Differentials and local power expansions

In line with the general purpose of this thread, in this post I intend to present a bird’s eye view of the concept of power expansions (Taylor series), in the belief that these ideas are often presented in a highly technical way that makes it difficult for students to grasp their simplicity and significance.

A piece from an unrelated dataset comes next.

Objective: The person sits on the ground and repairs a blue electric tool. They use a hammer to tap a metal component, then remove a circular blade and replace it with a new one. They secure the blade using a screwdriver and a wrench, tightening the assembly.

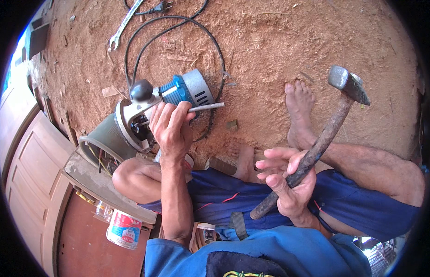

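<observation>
A router (pixel 180 90) with a blue and silver motor body and a round black knob (pixel 142 90) lies on its side to my left. My left hand (pixel 171 127) is closed at the router's base, its fingers round a thin grey metal rod (pixel 208 107) that sticks out to the right. What lies under the palm is hidden. My right hand (pixel 289 184) holds a hammer (pixel 323 138) by its worn dark handle, loosely, with several fingers partly straightened. The hammer's steel head (pixel 348 84) is raised at the upper right, apart from the router.
A black cord (pixel 219 46) loops across the sawdust-covered ground, near a wrench (pixel 115 41) and a plug (pixel 160 7). Beside the router stands a greenish-grey bucket (pixel 108 138). Wooden panels (pixel 34 152) and a white-and-red tub (pixel 125 228) are at the left. Bare feet (pixel 299 106) rest ahead.
</observation>
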`<state>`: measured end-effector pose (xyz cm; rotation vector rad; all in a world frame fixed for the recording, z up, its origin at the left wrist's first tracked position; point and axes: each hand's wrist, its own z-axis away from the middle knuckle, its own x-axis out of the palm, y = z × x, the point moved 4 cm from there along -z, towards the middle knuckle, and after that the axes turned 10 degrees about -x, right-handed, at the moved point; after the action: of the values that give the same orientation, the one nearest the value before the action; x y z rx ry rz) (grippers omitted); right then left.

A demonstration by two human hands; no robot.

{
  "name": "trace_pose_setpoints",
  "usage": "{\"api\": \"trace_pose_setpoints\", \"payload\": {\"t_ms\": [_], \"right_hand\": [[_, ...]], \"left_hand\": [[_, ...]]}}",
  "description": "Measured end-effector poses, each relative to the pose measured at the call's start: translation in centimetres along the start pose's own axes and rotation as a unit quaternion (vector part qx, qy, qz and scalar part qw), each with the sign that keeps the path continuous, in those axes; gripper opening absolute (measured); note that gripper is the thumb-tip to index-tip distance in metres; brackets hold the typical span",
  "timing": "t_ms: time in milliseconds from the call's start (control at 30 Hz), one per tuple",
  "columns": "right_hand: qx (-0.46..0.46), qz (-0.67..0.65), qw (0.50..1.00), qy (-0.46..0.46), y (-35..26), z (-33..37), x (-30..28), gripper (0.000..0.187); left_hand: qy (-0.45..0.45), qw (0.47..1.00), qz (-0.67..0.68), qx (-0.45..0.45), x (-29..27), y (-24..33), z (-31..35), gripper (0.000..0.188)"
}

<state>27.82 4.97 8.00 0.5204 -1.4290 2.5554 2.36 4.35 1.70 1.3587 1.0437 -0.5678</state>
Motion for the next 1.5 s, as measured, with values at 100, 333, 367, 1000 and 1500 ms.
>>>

The change of the area of a unit square corresponding to a change dl of its side equals

\Delta A:=A-1=2dl+(dl)^2

The linear part of the change is called the first differential of A (to be precise, the first differential of A at the point l=1, corresponding to a change dl of the independent variable). It is denoted by dA:

dA=2dl

Thus,

\Delta A=dA+(dl)^2\qquad\qquad (*).

At this point, the above relation is exact and is valid for any finite dl. However, if we consider an infinitesimal dl, the main contribution to \Delta A is given by the linear (in dl) part dA, the difference being an infinitesimal of higher order. This observation suggests the following definition: if a function y=f(x) of a variable x is such that

\Delta f(x,dx)=C(x)dx+o(dx),

for infinitesimal increments dx, we say that f is differentiable at x. We define the first differential to be dy=df(x,dx):=C(x)dx. The coefficient C(x) is what we call the derivative of f at the point x. Therefore, the derivative is a ratio of differentials, C=dy/dx. Finding the derivative from the knowledge of y(x) involves, in the general case, considering dx and dy infinitesimal (see below). For polynomials, however, it only requires algebraic manipulations.

For example, let us compute the derivative of y=x^3+2x^2+x-1 at a generic x. We have to increase x by dx and compute the corresponding change of y:

\Delta y=(x+dx)^3+2(x+dx)^2+(x+dx)-1-[ x^3+2x^2+x-1]=

=3x^2dx+3x(dx)^2+(dx)^3+4xdx+2(dx)^2+dx=

=(3x^2+4x+1)dx+(3x+2)(dx)^2+(dx)^3\qquad\qquad (**)

The linear part is

dy=(3x^2+4x+1)dx,

while the rest are quadratic and cubic terms, all of them infinitesimals of higher order, negligible w.r.t. dx . Thus, the derivative of y with respect to x is 

\displaystyle{\frac{dy}{dx}=(3x^2+4x+1).}

In both previous examples (*) and (**), the total variations of A (respectively y) were sums of positive integer powers of dx. That is always the case when considering polynomial functions of x. Namely, if y=P_n(x) is a polynomial of degree n, and we look at the change of y as x is increased from x to x+dx, we will have

\Delta y=A(x)dx+B(x)(dx)^2+C(x)(dx)^3+\dots W(x)(dx)^n,\qquad\qquad (***)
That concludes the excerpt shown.